Task brief: The lines to return are those from the line holding "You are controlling" through the last line of the entries below, both included, written exactly and without pictures.

=== Begin Enclosure ===

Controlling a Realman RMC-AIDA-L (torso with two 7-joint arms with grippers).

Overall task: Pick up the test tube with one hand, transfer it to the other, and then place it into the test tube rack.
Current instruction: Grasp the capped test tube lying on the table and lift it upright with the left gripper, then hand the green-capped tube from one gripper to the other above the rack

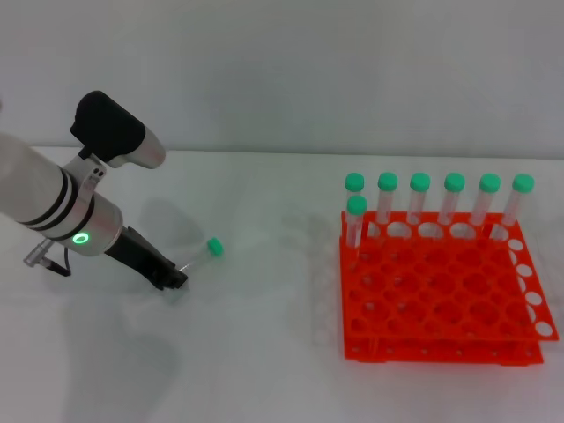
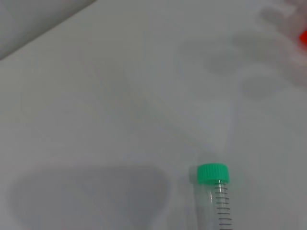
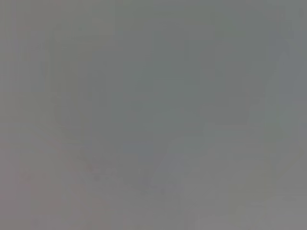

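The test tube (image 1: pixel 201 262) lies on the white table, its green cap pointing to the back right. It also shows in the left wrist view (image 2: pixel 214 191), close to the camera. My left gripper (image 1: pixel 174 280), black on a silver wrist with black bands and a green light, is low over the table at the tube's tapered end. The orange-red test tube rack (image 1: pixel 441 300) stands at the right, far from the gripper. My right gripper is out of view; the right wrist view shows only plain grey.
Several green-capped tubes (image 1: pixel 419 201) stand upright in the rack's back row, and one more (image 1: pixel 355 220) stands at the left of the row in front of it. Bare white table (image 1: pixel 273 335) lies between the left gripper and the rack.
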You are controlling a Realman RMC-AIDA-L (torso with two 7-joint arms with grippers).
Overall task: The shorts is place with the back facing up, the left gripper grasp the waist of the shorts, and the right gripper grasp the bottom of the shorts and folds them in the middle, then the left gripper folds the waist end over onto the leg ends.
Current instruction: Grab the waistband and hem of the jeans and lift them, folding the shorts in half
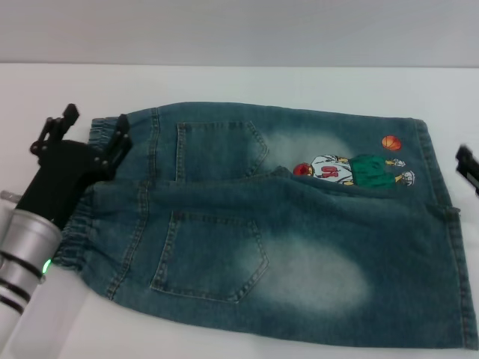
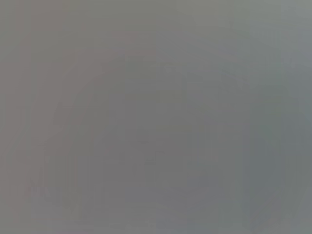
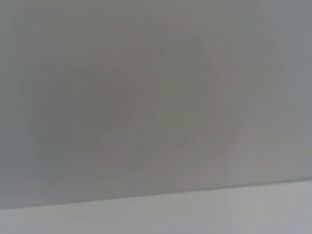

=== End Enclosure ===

Exercise output:
You are controlling a Realman RMC-AIDA-L (torso with two 7-joint arms with grippers).
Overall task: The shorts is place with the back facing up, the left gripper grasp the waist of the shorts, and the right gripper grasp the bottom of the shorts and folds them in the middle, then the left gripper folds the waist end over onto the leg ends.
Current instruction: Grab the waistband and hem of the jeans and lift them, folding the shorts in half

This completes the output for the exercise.